(Required action) Once the line with "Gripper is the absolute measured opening" is found in the data, output it and each following line exactly, up to and including the line with "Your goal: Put", and nothing before or after.
Start of Data listing
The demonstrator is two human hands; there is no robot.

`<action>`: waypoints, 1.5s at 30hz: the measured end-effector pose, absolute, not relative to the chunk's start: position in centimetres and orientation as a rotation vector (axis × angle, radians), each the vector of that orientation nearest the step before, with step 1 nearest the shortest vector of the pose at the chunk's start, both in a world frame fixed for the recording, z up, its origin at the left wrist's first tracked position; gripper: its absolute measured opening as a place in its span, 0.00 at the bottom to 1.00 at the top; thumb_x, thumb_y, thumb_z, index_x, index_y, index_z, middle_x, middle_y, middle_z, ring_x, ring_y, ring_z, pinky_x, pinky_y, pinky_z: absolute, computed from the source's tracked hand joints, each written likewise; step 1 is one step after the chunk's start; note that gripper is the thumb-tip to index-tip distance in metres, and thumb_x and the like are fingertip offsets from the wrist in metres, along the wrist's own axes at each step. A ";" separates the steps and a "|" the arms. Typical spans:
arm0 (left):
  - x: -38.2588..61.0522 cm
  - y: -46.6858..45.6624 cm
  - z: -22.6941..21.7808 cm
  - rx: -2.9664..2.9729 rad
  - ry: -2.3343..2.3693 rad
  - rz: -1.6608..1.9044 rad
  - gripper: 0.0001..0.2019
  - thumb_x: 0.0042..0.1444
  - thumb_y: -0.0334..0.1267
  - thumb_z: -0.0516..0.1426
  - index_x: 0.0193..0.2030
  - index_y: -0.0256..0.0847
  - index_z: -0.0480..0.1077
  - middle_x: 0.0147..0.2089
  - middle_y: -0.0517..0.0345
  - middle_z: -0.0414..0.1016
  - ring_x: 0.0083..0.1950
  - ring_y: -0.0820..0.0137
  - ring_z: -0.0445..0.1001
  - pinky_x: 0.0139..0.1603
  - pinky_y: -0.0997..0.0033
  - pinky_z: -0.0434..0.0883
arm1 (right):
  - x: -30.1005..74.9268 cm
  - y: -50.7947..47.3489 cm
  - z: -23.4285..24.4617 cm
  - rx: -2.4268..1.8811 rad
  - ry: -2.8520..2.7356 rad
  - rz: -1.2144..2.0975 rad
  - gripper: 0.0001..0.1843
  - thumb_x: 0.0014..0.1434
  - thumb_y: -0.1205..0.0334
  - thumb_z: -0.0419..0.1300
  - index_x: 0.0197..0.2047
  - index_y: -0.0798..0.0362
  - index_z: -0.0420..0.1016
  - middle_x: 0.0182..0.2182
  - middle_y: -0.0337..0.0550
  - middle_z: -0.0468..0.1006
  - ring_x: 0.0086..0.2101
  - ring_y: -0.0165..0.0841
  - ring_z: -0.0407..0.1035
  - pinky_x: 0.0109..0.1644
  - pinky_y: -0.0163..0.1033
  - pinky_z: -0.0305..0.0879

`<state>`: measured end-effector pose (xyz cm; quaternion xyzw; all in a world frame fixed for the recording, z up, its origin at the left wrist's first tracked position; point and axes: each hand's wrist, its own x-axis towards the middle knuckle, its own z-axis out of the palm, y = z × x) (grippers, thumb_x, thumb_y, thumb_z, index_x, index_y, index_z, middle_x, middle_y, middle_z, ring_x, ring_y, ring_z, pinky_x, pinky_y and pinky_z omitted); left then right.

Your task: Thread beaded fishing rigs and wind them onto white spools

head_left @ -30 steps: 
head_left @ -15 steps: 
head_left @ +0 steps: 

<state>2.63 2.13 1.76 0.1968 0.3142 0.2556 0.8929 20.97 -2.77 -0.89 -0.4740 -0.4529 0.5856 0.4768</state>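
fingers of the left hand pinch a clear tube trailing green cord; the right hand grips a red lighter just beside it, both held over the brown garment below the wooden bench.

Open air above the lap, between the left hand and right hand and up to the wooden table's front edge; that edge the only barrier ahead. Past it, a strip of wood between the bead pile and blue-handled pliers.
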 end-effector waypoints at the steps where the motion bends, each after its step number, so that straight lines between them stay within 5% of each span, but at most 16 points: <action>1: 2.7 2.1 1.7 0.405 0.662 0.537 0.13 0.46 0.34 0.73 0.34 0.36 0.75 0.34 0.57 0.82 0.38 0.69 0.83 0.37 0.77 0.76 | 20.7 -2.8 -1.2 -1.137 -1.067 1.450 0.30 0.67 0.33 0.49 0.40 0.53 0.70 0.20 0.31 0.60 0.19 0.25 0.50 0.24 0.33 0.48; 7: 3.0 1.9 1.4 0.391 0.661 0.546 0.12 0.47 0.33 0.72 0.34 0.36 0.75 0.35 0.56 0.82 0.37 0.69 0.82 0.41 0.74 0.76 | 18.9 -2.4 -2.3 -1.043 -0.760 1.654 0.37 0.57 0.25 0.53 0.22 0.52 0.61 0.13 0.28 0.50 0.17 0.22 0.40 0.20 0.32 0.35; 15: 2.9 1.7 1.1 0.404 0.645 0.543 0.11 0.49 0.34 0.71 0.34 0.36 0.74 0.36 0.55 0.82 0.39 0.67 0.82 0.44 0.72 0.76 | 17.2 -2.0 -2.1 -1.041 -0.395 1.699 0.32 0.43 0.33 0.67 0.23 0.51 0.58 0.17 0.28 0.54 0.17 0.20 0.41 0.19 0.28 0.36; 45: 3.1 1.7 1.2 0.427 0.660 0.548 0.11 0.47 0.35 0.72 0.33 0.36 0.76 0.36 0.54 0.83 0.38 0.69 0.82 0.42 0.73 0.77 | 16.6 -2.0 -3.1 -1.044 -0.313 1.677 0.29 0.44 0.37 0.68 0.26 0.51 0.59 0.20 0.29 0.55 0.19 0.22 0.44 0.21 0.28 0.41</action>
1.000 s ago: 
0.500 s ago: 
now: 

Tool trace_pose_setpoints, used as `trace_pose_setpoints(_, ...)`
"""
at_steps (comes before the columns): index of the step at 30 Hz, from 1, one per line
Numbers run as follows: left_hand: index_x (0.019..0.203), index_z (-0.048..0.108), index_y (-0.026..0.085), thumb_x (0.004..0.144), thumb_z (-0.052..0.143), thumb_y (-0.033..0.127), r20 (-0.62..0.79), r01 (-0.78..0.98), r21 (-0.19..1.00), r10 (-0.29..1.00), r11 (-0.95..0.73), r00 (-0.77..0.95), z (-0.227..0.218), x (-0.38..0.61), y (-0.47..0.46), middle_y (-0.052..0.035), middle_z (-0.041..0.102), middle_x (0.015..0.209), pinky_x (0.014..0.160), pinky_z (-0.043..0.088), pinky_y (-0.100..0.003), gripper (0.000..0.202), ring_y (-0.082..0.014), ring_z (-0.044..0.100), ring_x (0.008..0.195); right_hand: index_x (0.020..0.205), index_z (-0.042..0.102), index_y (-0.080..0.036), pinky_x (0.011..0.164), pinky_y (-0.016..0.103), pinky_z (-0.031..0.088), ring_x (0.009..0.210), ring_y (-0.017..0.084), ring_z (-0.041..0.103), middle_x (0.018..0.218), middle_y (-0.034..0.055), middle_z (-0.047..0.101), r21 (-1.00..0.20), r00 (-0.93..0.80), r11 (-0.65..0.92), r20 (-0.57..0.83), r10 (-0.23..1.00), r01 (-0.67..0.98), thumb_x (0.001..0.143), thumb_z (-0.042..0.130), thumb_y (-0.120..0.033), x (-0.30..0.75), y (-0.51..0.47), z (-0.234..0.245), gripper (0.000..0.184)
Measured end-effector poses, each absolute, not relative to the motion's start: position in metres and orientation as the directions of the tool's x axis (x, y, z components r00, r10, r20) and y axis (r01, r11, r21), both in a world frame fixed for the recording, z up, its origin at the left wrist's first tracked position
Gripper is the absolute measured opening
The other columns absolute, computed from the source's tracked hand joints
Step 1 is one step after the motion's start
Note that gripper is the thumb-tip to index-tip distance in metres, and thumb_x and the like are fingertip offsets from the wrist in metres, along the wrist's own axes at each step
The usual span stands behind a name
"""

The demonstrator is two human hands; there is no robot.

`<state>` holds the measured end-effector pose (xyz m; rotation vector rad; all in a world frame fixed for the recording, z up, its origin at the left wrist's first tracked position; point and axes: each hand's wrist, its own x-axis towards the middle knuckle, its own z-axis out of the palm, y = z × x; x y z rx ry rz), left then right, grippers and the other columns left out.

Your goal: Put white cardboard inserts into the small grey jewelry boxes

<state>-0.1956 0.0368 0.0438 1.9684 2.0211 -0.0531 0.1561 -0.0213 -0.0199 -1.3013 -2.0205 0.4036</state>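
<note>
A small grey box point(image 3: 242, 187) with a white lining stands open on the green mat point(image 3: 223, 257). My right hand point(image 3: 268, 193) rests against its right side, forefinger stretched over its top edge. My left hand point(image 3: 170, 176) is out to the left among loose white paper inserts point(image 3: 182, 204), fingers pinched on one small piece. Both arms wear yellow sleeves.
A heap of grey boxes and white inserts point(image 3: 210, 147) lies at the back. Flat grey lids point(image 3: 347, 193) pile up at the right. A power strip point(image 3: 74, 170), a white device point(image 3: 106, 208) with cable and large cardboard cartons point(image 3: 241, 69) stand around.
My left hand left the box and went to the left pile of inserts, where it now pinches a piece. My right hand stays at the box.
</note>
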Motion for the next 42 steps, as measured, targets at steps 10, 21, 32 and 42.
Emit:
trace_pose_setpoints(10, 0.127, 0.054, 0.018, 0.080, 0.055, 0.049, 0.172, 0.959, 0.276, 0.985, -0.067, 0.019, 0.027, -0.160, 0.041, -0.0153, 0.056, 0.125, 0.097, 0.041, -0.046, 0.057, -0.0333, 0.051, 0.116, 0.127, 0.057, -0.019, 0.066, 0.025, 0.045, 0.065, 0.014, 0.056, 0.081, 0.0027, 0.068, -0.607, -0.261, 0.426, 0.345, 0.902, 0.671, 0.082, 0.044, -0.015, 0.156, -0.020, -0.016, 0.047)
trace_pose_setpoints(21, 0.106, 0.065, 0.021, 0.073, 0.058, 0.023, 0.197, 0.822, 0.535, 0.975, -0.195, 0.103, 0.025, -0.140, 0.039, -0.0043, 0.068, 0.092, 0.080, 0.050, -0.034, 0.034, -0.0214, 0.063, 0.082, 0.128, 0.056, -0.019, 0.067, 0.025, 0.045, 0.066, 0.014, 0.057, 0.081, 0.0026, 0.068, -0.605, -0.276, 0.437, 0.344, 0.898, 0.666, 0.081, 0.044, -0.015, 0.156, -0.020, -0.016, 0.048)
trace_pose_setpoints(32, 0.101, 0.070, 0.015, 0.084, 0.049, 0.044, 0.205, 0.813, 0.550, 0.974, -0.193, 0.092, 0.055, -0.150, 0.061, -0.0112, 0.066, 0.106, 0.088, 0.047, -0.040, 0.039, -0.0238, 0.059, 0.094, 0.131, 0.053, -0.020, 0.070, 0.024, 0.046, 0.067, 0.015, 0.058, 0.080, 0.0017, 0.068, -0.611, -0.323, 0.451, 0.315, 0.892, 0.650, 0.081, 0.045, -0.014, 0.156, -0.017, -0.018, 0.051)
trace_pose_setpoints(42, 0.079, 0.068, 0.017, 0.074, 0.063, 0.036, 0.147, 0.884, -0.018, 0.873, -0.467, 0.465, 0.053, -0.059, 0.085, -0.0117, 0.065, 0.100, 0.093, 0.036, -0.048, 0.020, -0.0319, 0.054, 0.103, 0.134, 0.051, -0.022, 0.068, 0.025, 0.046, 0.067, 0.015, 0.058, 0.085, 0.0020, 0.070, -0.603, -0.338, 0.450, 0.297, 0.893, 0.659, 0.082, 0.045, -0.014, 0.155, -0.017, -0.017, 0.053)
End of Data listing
(Answer below)
Gripper is the absolute measured opening
The other columns absolute, computed from the source's tracked hand joints
Step 1 is one step after the motion's start
Note that gripper is the thumb-tip to index-tip distance in metres, and thumb_x and the like are fingertip offsets from the wrist in metres, along the wrist's own axes at each step
The usual span stands behind a name
"""

The demonstrator is two human hands; there is no robot.

`<state>` holds the measured end-effector pose (xyz m; rotation vector rad; all in a world frame fixed for the recording, z up, its origin at the left wrist's first tracked position; point and axes: each hand's wrist, its own x-axis towards the middle knuckle, its own z-axis out of the palm, y = z × x; x y z rx ry rz), left then right, grippers and the other columns left out.

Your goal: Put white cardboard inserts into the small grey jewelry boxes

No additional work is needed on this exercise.